For those who think Pride Month is just about waving a rainbow flag, here’s a little reminder of why it’s so important.
· Recognizes history: Pride Month commemorates the Stonewall Uprising in June 1969, a series of protests against police harassment and persecution of LGBTQ+ Americans, led largely by brave trans women like Marsha P. Johnson and Sylvia Rivera. It also recognizes the impact LGBTQ+ individuals have had on history locally, nationally, and internationally.
· Creates a sense of acceptance: Pride Month events and conversations can help people feel more accepted and comfortable with themselves and others in their local communities. This can encourage people to come out to friends and family, and can help build a world where LGBTQ+ people can be safe, healthy, and celebrated. This is more important than ever in response to increasing violence linked to drag-themed events, gender-affirming care, and LGBTQ+ curricula in schools.
· Empowers people: Pride can help people feel a sense of agency and accomplishment, which can motivate them to set goals and continue to experience well-being.
This year, more than ever, I’m proud to be me, just as I am. I may not present like the typical LA queer – I don’t have tattoos or septum piercings, I don’t live on the Eastside, I don’t socialize in bars, I don’t play pickleball, and I don’t even like disco. It can sometimes feel awkward to inhabit queer spaces – like I don’t quite belong. But I do belong, and I am loud and proud in my own unique way. This especially comes out in my writing. My blog is an honest exploration of my sexuality, the protagonists of both my novels are queer, and celebration of diversity is a key theme in all my creative endeavors.

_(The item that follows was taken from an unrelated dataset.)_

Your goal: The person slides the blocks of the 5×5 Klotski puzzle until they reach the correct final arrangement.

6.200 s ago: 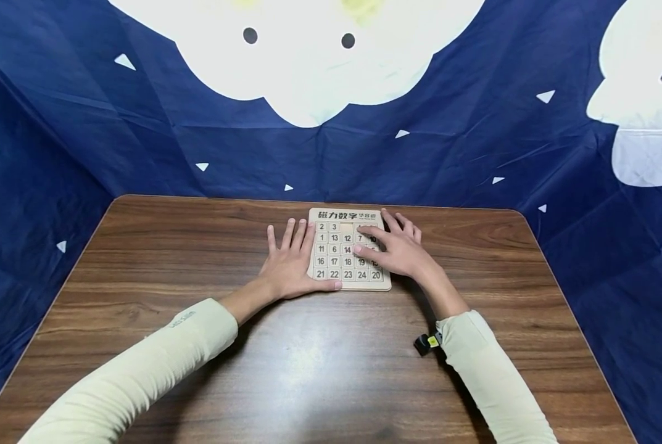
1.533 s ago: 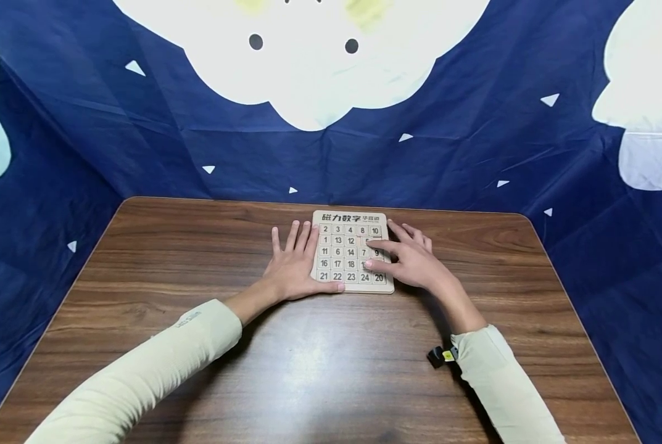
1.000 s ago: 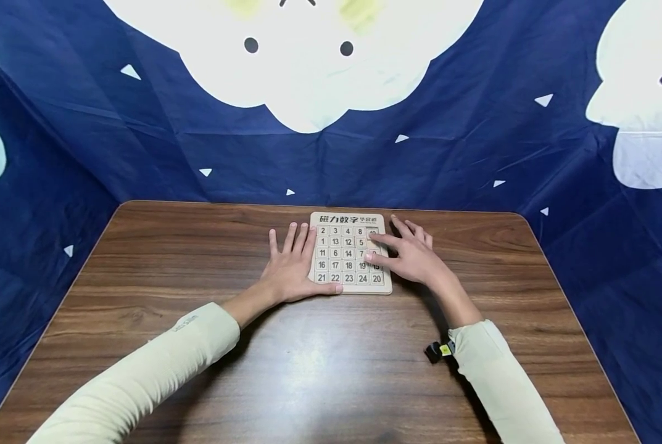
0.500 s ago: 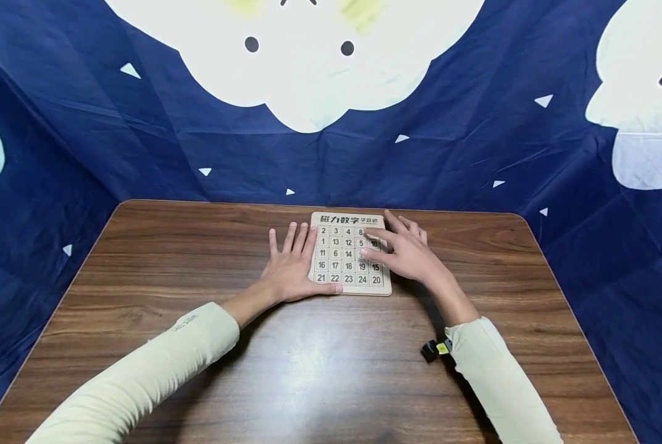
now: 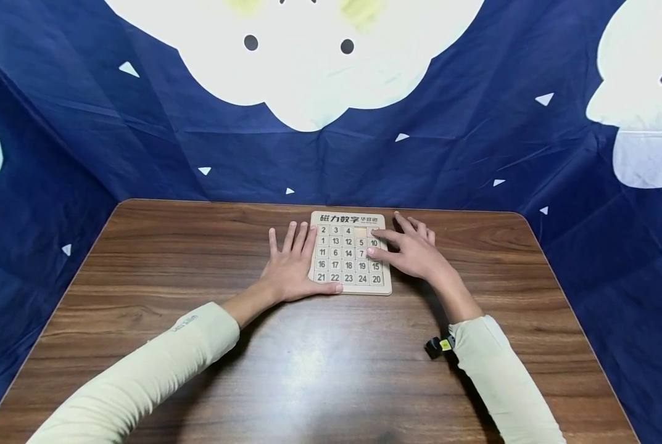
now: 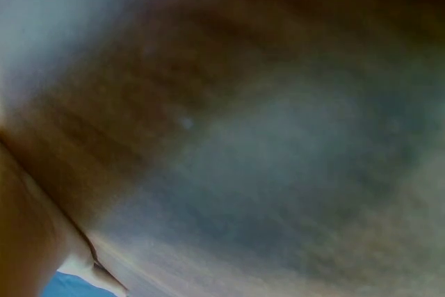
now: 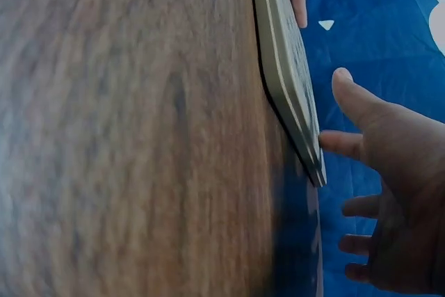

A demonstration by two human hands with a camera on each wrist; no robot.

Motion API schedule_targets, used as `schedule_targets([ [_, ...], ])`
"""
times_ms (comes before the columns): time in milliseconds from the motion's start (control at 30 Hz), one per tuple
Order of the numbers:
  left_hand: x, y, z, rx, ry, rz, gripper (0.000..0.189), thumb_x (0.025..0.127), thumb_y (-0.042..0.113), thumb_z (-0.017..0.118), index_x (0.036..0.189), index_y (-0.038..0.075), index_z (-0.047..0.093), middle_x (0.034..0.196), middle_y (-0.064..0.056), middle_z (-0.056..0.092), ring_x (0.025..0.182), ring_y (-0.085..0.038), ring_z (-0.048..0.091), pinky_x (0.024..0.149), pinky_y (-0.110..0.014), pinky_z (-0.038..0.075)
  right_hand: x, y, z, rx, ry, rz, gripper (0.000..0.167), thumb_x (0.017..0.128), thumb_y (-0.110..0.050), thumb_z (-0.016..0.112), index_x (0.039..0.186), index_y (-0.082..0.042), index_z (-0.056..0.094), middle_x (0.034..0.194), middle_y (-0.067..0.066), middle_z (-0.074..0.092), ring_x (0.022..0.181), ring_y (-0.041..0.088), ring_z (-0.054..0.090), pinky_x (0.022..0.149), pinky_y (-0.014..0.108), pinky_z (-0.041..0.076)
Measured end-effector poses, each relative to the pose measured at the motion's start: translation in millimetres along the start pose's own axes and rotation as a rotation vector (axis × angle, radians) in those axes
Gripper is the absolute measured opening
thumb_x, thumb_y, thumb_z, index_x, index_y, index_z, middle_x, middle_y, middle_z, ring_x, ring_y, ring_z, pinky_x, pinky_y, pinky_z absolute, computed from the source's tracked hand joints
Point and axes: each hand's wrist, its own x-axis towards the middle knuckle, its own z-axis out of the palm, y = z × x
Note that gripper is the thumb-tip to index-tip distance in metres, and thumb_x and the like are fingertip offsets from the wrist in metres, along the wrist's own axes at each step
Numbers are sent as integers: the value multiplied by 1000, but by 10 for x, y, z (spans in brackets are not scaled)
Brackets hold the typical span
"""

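A pale wooden number slide puzzle (image 5: 348, 288) lies near the table's far edge, its numbered tiles set in a grid under a printed heading. One bare slot (image 5: 361, 232) shows in the top row, fourth column. My left hand (image 5: 289, 271) braces the puzzle with fingers spread along its left side and thumb on the near edge. From the right, my right hand (image 5: 416, 254) reaches over the board. Its index fingertip touches the top right tile (image 5: 373, 232), partly covering it, and its thumb is over the third row. In the right wrist view the index finger (image 7: 342, 144) meets the puzzle's face.
The puzzle rests on a brown wood-grain table (image 5: 308, 370). A dark blue cloth (image 5: 242, 154) with white cloud shapes hangs behind and at both sides. A small black camera (image 5: 433, 348) sticks out from the right sleeve. The left wrist view is mostly blurred table.
The right index finger slid the 10 tile down from the top right corner, then the 8 tile rightward, so the gap now sits in the fourth column. The left hand stayed put.
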Motion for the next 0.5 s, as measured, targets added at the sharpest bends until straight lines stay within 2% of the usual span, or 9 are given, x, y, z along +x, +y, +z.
schedule_targets([
  [233, -26, 6, -12, 7, -6, 8, 157, 76, 111, 52, 181, 10, -7, 190, -18, -8, 178, -42, -12, 134, -76, -22, -52, -84, 67, -6, -6, -98, 62, 103, -65, 74, 157, -36, 69, 190, 20, 16, 170, 56, 20, 127, 78, 21],
  [333, -31, 15, -24, 14, -5, 8, 157, 77, 110, 53, 181, 10, -7, 190, -18, -8, 178, -42, -13, 134, -76, -22, -35, -111, 92, -21, -9, -79, 63, 102, -66, 74, 157, -36, 69, 190, 20, 16, 170, 56, 18, 127, 78, 21],
  [500, -31, 25, -48, 25, -7, 4, 155, 78, 108, 55, 181, 9, -7, 190, -18, -9, 178, -42, -13, 134, -77, -21, 43, -117, 100, -14, -11, -30, 70, 103, -71, 69, 164, -37, 61, 191, 19, 12, 172, 57, 14, 127, 78, 20],
])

How do you celebrate Pride? What are you loud and proud about in your life? I’d love to hear from you in the comments if you feel like sharing.
Pride to me is a celebration of fluidity and choice in all areas of life. Pride makes us all more free. I tend to agree with Judith Butler, gender is nothing more than a social construct.🏳️🌈
Bravo Brava, Bonnie! I loved “I don’t play pickleball “ lol”!😂 the photo is so you—-colorful and celebratory! Happy Pride! Happy Pride to you too, Amy!